## Work to be completed:
In the entries below, find the line containing "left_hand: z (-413" and the line containing "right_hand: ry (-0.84". Copy those two lines and everything between them exactly, and only that.

## Working data:
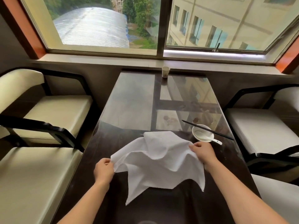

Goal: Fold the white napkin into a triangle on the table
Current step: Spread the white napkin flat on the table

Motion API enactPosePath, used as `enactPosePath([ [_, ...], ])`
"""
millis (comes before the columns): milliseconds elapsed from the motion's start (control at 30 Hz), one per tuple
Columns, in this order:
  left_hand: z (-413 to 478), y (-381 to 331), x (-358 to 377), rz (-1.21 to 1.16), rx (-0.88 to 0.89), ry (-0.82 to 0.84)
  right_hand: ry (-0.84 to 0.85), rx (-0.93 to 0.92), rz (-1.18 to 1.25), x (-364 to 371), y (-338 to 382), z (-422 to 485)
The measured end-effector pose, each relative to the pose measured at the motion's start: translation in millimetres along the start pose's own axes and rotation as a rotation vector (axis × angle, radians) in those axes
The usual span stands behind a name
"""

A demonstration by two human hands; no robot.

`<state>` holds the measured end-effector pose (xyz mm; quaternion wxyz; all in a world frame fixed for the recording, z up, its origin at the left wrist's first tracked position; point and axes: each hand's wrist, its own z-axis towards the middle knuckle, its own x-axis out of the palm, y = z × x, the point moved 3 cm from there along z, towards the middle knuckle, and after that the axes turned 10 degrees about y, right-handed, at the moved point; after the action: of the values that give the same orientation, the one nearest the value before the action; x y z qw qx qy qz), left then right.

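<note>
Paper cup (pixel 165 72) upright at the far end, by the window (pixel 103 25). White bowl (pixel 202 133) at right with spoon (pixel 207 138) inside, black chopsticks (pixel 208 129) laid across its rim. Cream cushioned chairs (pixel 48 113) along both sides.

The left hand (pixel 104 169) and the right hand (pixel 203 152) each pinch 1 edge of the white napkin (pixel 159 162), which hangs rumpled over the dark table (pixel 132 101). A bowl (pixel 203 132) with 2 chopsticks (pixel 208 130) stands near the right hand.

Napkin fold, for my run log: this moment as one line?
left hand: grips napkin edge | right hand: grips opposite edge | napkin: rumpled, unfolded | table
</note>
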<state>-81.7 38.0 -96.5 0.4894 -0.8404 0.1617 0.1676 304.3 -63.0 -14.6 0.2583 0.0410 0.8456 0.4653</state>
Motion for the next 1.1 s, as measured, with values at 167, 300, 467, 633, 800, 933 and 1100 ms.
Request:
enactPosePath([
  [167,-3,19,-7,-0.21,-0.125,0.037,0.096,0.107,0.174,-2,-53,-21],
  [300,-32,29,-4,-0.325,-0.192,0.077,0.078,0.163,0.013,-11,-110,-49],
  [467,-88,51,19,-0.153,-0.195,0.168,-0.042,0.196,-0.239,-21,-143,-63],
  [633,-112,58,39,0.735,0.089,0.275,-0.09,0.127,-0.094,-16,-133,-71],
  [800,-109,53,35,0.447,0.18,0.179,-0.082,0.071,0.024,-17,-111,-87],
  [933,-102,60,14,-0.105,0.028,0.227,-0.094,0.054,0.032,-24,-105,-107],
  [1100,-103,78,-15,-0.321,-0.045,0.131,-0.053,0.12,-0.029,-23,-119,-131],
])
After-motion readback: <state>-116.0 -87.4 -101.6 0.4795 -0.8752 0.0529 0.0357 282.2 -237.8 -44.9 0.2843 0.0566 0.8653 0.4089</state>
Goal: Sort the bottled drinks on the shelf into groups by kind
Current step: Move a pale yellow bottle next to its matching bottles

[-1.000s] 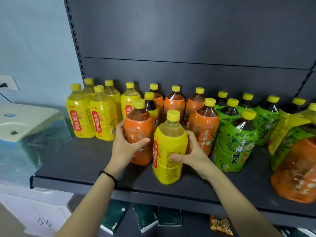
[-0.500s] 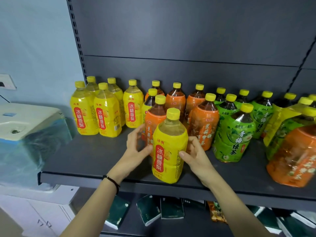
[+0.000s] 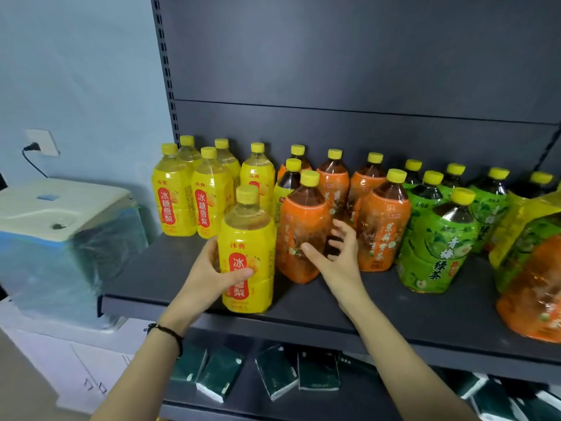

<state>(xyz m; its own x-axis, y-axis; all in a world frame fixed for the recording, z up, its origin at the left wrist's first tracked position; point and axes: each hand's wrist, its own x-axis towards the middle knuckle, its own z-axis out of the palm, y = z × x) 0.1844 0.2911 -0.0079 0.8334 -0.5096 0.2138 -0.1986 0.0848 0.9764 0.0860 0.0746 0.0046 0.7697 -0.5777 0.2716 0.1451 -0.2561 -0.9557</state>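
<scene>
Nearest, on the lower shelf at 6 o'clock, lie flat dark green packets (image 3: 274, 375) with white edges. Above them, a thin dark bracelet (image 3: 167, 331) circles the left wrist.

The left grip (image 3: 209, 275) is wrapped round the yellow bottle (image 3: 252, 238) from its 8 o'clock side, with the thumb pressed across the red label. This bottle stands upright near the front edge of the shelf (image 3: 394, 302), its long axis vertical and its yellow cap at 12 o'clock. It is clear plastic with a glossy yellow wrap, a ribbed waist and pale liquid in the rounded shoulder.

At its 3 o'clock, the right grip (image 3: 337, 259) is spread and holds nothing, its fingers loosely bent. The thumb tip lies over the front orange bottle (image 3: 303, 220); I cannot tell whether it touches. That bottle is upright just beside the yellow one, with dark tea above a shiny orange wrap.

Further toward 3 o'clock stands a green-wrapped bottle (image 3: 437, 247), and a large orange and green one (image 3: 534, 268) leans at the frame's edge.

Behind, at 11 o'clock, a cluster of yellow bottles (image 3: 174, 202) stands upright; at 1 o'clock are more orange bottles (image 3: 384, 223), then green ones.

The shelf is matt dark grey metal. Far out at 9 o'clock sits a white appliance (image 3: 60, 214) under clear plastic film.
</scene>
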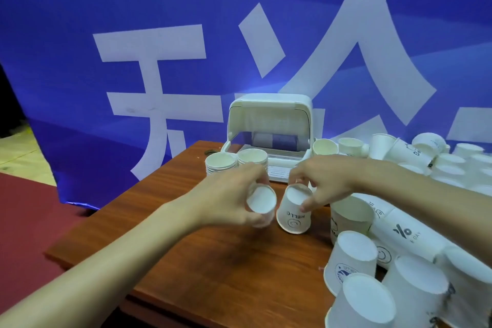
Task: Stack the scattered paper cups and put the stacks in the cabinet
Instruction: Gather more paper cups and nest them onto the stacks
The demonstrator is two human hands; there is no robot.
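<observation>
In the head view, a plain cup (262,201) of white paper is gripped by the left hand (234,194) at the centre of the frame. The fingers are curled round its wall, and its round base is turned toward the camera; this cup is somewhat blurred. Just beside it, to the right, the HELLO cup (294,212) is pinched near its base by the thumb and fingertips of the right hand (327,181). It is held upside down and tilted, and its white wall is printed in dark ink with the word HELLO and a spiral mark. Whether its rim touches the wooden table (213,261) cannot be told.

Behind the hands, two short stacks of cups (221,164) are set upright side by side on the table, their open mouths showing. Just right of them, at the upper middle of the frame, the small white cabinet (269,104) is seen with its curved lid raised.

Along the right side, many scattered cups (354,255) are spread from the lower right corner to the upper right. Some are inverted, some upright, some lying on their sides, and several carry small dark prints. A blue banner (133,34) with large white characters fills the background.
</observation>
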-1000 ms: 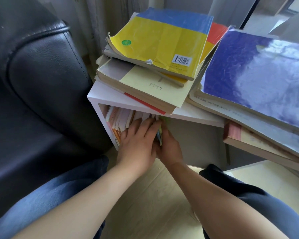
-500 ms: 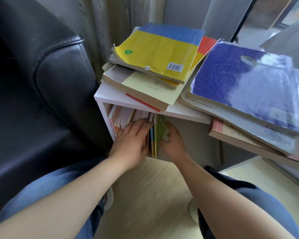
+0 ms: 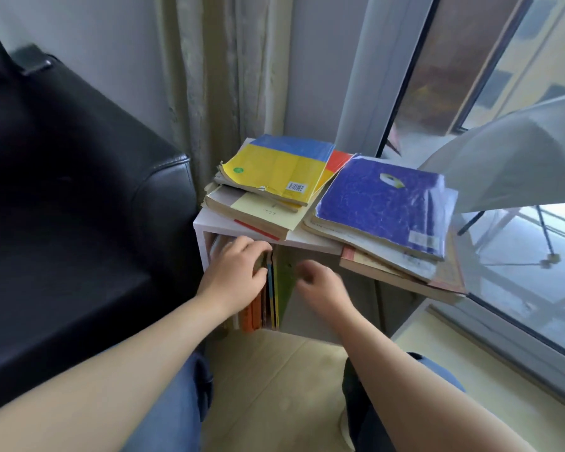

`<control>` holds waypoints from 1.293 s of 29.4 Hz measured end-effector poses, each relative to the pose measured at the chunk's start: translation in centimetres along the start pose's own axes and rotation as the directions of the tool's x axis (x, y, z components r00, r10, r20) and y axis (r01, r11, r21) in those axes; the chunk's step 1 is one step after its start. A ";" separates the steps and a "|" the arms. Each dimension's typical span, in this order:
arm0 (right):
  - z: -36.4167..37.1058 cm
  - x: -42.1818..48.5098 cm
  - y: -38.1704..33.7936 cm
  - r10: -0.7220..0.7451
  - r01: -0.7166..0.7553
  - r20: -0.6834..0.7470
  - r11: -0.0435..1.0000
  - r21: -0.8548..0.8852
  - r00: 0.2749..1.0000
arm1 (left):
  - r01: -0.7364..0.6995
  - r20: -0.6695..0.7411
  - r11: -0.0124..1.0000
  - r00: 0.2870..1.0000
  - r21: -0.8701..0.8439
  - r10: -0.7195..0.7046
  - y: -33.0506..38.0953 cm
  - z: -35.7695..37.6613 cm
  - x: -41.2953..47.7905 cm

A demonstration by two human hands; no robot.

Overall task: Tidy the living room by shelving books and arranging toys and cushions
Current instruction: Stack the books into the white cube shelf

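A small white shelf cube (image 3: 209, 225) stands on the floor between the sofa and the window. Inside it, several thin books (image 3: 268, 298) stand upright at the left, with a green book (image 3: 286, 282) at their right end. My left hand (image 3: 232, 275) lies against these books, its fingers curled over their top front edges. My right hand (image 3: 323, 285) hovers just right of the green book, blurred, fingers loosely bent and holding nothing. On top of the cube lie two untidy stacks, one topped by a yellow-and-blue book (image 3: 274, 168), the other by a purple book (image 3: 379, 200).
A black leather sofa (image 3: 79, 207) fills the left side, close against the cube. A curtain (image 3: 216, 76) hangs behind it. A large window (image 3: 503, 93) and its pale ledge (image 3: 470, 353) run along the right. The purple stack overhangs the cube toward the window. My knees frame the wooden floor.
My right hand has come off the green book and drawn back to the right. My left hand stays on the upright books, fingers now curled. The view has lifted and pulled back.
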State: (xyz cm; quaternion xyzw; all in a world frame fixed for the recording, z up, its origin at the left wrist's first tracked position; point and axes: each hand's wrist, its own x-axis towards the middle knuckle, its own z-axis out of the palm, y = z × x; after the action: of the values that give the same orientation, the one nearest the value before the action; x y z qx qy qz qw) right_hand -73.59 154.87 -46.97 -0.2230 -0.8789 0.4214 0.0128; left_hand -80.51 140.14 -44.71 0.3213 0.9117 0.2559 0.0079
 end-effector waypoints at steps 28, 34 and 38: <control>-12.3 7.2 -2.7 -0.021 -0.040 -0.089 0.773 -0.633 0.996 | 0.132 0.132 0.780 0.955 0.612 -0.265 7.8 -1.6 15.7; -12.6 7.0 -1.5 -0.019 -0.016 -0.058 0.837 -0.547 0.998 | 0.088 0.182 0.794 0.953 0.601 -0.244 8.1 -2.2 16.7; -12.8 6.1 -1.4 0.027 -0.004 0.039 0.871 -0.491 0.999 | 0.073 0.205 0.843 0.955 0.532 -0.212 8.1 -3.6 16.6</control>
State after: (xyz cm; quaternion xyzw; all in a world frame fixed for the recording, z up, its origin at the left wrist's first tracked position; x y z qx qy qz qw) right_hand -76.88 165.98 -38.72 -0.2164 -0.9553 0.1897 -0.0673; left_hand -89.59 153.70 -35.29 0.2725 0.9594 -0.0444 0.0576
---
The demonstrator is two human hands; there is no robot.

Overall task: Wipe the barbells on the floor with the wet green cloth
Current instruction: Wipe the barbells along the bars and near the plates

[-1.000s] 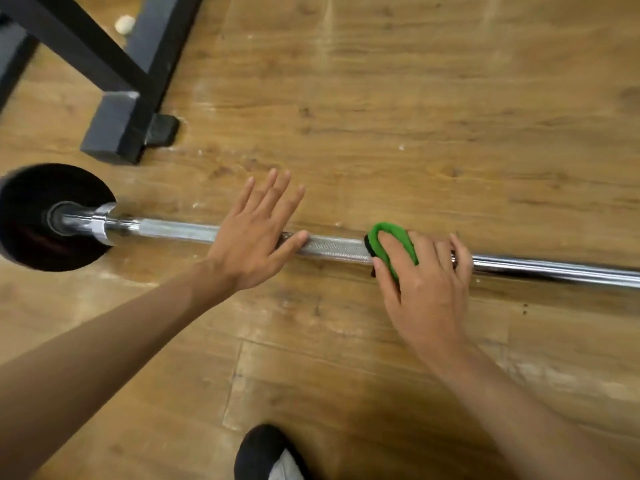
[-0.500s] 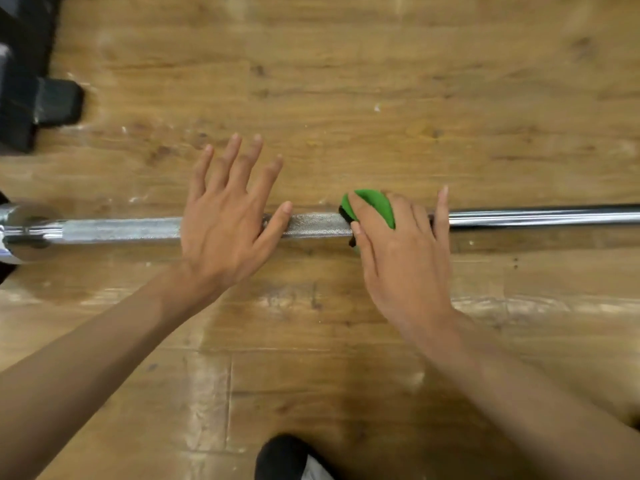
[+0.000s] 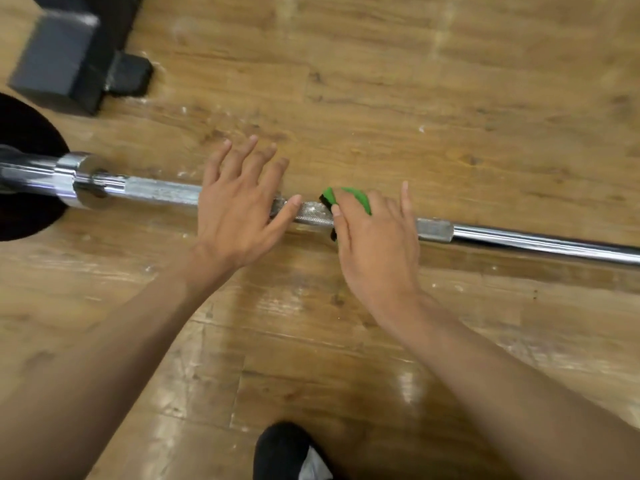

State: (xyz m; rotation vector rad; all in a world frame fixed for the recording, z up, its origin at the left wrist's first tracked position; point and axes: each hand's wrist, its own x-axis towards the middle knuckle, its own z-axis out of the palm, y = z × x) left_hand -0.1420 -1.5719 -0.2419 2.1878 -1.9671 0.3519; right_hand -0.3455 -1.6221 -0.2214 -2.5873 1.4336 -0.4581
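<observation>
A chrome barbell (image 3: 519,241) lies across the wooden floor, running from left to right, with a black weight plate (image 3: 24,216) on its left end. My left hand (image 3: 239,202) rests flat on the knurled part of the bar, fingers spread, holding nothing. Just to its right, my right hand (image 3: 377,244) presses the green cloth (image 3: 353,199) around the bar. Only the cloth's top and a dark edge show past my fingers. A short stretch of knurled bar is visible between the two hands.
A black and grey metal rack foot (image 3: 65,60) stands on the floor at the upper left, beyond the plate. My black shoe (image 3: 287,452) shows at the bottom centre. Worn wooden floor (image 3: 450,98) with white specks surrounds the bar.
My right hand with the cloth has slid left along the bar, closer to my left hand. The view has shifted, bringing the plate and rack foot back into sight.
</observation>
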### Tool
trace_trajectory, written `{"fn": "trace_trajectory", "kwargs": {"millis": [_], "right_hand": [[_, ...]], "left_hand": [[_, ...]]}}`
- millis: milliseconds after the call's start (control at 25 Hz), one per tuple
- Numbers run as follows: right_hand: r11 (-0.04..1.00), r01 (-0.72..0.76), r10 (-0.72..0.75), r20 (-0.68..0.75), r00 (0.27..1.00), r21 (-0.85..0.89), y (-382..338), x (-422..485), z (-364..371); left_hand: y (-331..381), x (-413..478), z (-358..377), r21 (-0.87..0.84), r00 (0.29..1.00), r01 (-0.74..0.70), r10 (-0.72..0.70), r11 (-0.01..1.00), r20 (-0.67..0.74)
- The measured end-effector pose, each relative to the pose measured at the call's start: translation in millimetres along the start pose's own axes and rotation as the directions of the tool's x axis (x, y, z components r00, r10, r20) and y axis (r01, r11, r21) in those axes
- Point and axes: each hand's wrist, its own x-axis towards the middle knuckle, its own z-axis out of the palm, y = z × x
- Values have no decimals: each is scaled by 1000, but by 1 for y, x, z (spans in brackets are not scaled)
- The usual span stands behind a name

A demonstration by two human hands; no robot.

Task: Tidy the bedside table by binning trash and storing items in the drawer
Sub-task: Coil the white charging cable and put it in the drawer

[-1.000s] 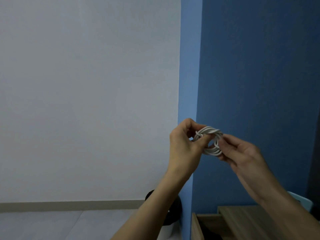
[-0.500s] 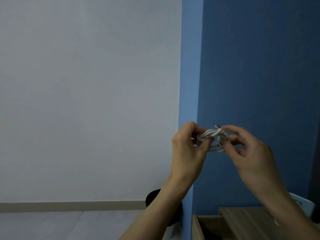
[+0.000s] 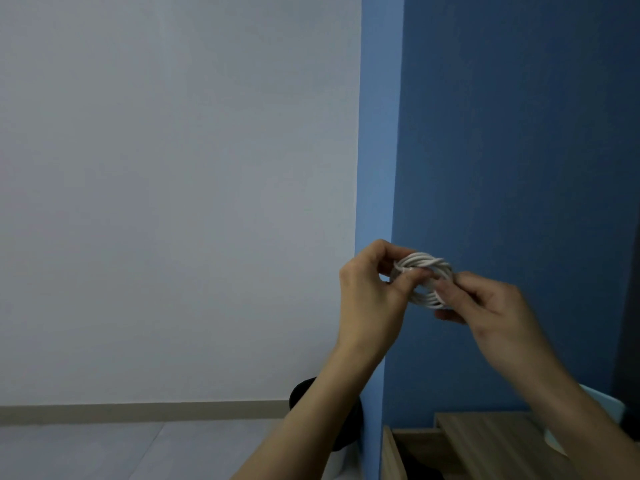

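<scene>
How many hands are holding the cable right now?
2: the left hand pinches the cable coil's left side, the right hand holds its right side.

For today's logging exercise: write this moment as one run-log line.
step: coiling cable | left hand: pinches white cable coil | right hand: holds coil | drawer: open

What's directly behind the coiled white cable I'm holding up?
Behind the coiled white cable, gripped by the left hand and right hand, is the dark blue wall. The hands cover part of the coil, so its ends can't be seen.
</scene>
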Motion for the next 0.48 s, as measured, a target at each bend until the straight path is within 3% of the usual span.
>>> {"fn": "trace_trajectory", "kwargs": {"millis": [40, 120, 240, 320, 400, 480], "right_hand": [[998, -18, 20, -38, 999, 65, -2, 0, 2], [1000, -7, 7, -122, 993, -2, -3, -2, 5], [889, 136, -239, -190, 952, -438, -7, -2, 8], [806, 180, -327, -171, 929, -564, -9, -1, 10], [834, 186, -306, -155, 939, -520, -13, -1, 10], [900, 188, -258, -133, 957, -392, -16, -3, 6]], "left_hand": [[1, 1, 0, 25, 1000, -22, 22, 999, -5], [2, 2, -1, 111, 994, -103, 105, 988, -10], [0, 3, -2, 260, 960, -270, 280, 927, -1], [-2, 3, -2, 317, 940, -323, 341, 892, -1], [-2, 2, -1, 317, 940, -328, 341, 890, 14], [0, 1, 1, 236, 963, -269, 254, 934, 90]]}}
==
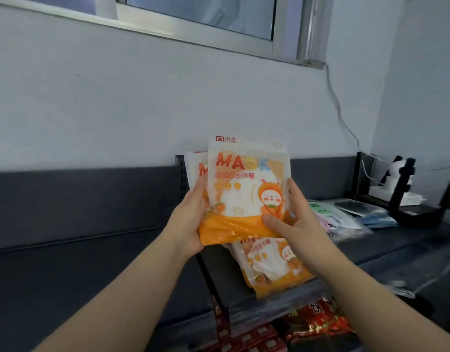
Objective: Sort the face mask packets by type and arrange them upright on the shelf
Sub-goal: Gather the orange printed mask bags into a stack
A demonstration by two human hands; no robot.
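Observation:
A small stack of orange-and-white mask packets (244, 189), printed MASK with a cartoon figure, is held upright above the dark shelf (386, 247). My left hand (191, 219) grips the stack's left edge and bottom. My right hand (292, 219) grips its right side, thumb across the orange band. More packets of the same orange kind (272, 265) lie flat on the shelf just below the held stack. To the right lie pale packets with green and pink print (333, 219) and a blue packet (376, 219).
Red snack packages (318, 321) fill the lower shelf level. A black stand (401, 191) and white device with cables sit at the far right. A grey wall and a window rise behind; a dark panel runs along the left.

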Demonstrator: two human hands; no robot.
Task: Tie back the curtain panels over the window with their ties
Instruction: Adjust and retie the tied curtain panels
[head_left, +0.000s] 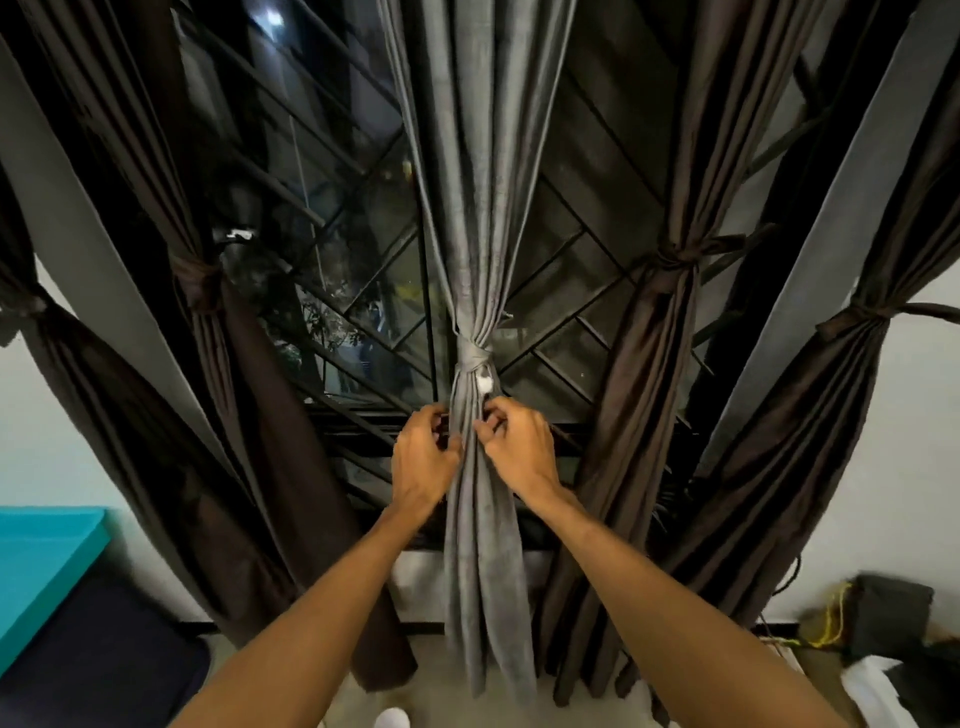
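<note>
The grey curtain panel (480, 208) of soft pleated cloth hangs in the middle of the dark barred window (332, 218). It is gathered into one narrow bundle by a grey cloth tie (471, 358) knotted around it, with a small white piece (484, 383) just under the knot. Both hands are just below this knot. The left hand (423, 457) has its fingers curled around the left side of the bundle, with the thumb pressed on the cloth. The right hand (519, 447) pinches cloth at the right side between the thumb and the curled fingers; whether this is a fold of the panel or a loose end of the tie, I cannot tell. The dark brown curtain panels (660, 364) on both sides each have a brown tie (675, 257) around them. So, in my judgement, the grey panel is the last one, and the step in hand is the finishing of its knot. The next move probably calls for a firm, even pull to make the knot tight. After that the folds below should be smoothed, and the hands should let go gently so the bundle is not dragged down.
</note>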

## Expected output:
  left_hand: z (-413 to 478), y (-381 to 331), x (-358 to 377), rz (-1.21 to 1.16), rx (-0.88 to 0.89), ry (-0.82 to 0.84)
  right_hand: ry (-0.84 to 0.85), rx (-0.93 to 0.92), rz (-1.18 to 1.25), x (-364 to 371), y (-338 to 382), z (-422 to 485)

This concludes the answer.